On 11/05/2016 2:31 am, Bruno Marchal wrote:
The question is: are the probabilities, or the indeterminacies, and
the non locality, phenomenological (1p) or factual (ontological,
real, 3p)?
QM+collapse admit factual indeterminacies (God plays dice, and there
are action at a distance, even if they cannot be used to transmit
signal quicker than light).
QM-without-collapse is purely deterministic at the 3p level, and
admits indeterminacies at the phenomenological level.
I think everyone agree on this.
I think that your confidence here is a bit premature. The Schrödinger
equation was devised for the quantum behaviour of a single
non-relativistic particle. It is local and deterministic in the many
worlds interpretation for that case. However, the Schrödinger equation
does not relate easily to relativity or spin degrees of freedom (spin is
an intrinsically relativistic notion). These can be tacked on, but not
always with great felicity.
The main problem, however, is that once you move beyond a single
particle system, you have to move from physical space into configuration
space, where there are three independent 'spatial' coordinates for each
particle. This caused consternation for the early practitioners of QM,
and still causes problems today for the overly naïve. So while the
Schrödinger equation for a multi-particle system might be local and
deterministic in configuration space, there is no guarantee that this
will remain true when one moves back into physical space to confront
experiment.
This is precisely the problem that one encounters with the current
example of entangled pairs of spinning particles. Single particle
non-relativistic intuitions can mislead, and do so here. Your confidence
in determinism and locality for this system is seriously misplaced.

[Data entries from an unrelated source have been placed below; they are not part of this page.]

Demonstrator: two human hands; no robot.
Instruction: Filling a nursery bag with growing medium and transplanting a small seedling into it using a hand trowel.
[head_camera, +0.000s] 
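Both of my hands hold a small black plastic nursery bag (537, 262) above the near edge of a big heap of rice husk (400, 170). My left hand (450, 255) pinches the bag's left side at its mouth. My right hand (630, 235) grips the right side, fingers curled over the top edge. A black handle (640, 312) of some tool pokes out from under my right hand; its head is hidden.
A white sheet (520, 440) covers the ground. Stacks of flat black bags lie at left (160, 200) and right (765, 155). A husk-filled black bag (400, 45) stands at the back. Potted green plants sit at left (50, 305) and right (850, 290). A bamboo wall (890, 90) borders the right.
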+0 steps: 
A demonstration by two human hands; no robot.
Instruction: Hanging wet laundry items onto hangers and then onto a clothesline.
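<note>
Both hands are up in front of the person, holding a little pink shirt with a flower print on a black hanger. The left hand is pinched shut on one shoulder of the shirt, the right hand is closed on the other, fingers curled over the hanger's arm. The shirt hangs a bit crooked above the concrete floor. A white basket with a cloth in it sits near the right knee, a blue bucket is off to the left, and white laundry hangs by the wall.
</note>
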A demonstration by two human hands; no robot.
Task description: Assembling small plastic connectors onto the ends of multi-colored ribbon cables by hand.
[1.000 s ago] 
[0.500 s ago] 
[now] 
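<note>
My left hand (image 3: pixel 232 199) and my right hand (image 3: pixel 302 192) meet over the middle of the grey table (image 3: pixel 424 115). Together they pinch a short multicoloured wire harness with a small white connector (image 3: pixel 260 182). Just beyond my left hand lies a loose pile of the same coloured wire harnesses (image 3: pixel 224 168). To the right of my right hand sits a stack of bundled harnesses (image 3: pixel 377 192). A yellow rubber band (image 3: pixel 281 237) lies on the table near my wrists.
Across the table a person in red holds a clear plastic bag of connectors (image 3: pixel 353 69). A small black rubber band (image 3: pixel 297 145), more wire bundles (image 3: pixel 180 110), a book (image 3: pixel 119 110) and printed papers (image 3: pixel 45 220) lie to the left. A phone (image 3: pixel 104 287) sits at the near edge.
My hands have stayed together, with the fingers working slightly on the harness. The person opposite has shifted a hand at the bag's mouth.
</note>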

The debate is on the following question: does QM-without-collapse
admit factual non-locality (real physical action at a distance, like
QM-with-collapse), or do the non-locality becomes, like the
indeterminacy, phenomenological?
(I think yes, as Jesse, Saibal and others, but it seems Bruce and John
C. differ on this).
Given that one cannot simply assume locality or determinism for the
multi-particle system, one is led back to the Bell and CHSH
inequalities. These apply to the two particle case, and the experimental
confirmation of the violation of these inequalities for entangled
particles leads to the conclusion that quantum mechanics is
intrinsically non-local. Since Everettian QM is claimed to reproduce all
the standard quantum results, it must also violate these inequalities.
So either Everettian QM is as non-local as standard QM, or the Bell and
CHSH theorems do not apply to the no-collapse theory.
This latter has been claimed, and people have sought for assumptions
that these theorems make that are not true in MWI. For example, Price
claims: "Bell and Eberhard had implicity assumed that every possible
measurement - even if not performed - would have yielded a /single/
definite result. This assumption is called contra-factual definiteness
or CFD [S]. What Bell and Eberhard really proved was that every quantum
theory must either violate locality /or/ CFD." The trouble here is that
CFD is either trivially violated in ordinary quantum mechanics, or it is
without content. CFD, if it is to mean anything at all, would be the
claim that an unperformed experiment would produce a definite result
*that could be predicted in advance*. That is, of course false in any
version of quantum mechanics. An unperformed experiment would
necessarily produce a result, not necessarily predictable, in a collapse
model; and all possible results in a many worlds model. But in neither
case is there any lack of a result.
So the notion of CFD remains murky, and its relevance to the Bell and
CHSH derivations is even less clear -- in exactly which line of the
proofs is that assumption made? and what happens if that assumption is
not made? I think the claim of counterfactual indefiniteness, if it
means anything, reduces to the claim that Bell assumes a collapse model.
This is the other argument that is raised against the Bell and CHSH
proofs -- they assume that experiments have single outcomes. In other
words, they assume a collapse model. But this is not true either, or, if
it is true, it is not fatal to the applicability of these theorems to
MWI. I will post a full derivation of the CHSH inequality shortly, and I
claim that this does not make any assumption about single results. In
fact, the whole proof is cast in terms of expectation values over
results, so this works for both single and multiple outcomes for any
particular experiment. The proof is not invalidated by moving to a many
worlds scenario because, for any particular set of outcomes from the
measurements on each of the entangled particles, there is only a finite
number of possible joint worlds that can be produced. Each of these is a
possible world, and demonstrating the inequality in any particular world
(a collapse assumption is equivalent to picking just one typical world
from the ensemble) then serves to invalidate the claim the the
inequalities are not applicable in Everettian approaches: if they apply
in a typical world, they apply in all such worlds. And the violation
these inequalities is indicative of non-locality.